La denuncia de todo esto coloca al atrevido inmediatamente en la jaula de la ultraderecha, un gueto que se constituye, como todos, desde fuera, para así mejor apedrear a los internados. Se trata de sacarnos a todos de la pista, empujando cuanto haga falta y ¡ay de ti si te resistes!; si te resistes, entonces es que estás en la lucha fascista, vas contra el orden democrático que ellos establecen y en el cual naturalmente no caben más que los elegidos; ellos. La última imputación es la de derribar las autonomías, el sistema que nació confusamente de la Constitución y que una treintena de años después representa un auténtico problema nacional. Decir algo como esto es síntoma de pertenencia inequívoca al ultraísmo más rancio, es la muestra más patente de que la caverna intenta dinamitar el sistema democrático. Acompañan denuncias como estas a otras tanto o más preocupantes, por ejemplo, la de ser los llamados cornetas, enemigos públicos de la Monarquía, sujetos indeseables que quieren cargársela y no para sustituirla por un modelo republicano, ¡ca!, sencillamente para reinstaurar el totalitarismo.

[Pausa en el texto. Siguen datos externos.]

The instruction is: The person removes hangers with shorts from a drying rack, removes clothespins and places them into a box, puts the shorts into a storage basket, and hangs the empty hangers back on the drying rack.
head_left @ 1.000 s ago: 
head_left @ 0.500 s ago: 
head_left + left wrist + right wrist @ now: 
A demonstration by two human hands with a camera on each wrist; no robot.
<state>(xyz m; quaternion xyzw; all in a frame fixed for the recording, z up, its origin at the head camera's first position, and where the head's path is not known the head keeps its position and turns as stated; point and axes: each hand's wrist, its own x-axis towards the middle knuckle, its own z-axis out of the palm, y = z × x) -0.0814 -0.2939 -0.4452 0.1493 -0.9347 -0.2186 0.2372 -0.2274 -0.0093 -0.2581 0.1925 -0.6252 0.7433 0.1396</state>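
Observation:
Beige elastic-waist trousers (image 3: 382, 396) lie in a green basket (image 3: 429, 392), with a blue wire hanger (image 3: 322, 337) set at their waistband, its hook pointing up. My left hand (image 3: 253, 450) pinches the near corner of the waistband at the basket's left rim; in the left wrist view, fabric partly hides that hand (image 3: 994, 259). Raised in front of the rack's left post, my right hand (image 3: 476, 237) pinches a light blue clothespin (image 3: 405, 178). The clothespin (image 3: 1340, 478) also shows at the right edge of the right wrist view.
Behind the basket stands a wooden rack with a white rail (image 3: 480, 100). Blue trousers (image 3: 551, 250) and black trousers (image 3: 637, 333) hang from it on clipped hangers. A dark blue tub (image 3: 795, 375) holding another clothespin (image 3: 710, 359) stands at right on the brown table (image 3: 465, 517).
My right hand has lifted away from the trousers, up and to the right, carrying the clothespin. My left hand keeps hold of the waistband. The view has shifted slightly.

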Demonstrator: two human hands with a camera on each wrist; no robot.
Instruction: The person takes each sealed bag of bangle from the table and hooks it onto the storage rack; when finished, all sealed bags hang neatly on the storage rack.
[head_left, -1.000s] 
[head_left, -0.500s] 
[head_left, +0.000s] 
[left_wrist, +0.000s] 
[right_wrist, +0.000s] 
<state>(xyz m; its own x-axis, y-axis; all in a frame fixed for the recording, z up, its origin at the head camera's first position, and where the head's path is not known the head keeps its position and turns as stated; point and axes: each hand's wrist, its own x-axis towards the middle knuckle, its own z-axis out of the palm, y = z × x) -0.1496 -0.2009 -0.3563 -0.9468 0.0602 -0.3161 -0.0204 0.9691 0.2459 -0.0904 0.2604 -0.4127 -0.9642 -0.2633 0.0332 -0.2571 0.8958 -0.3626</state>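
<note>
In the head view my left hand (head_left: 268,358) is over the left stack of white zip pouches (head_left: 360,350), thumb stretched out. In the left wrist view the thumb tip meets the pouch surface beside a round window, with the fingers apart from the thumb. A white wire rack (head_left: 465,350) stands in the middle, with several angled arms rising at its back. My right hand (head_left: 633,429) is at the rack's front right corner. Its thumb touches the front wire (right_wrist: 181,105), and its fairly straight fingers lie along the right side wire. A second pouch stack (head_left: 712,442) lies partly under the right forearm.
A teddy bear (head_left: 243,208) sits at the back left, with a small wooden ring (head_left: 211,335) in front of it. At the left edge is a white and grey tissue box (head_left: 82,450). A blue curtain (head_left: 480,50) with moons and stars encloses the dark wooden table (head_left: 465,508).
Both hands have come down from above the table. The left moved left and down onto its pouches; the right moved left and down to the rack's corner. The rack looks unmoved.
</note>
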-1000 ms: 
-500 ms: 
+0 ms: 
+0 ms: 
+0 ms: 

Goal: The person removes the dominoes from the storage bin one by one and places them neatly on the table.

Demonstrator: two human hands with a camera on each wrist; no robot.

Este es el discurso de la izquierda radical española, temerosa de que vuelva a ganar alguien que no sea ella y empeñada, en consecuencia, en evitarlo por todos los medios. Su concepto es nítido: se basa en su falaz superioridad moral y en la certeza de que cualquier triunfo de un partido que no les represente adecuadamente es un hurto, es la voladura de su propia democracia, y en consecuencia, hay que impedir “como sea” ese triunfo. Nuestra historia está llena de ejemplos que acreditan este aserto: ¿o hace falta recordar lo que hizo el PSOE de Largo Caballero?, ¿hace falta que los desmemoriados –algunos de derechas tan torpes que creen que a ellos sí que se les va a perdonar– sepan que la izquierda violentó por dos veces el resultado de las elecciones durante la República? Pues sí: hace falta recordarlo. Este es un país en el que la derecha padece un singular complejo: el de legitimidad de origen como los vinos en cartón o el pan prefabricado. Parece que está repetidamente en situación de hacerse disculpar incluso por existir. La peor herencia que dejó Franco a la derecha fue precisamente esta: la de considerarse inferior, intelectual y democráticamente.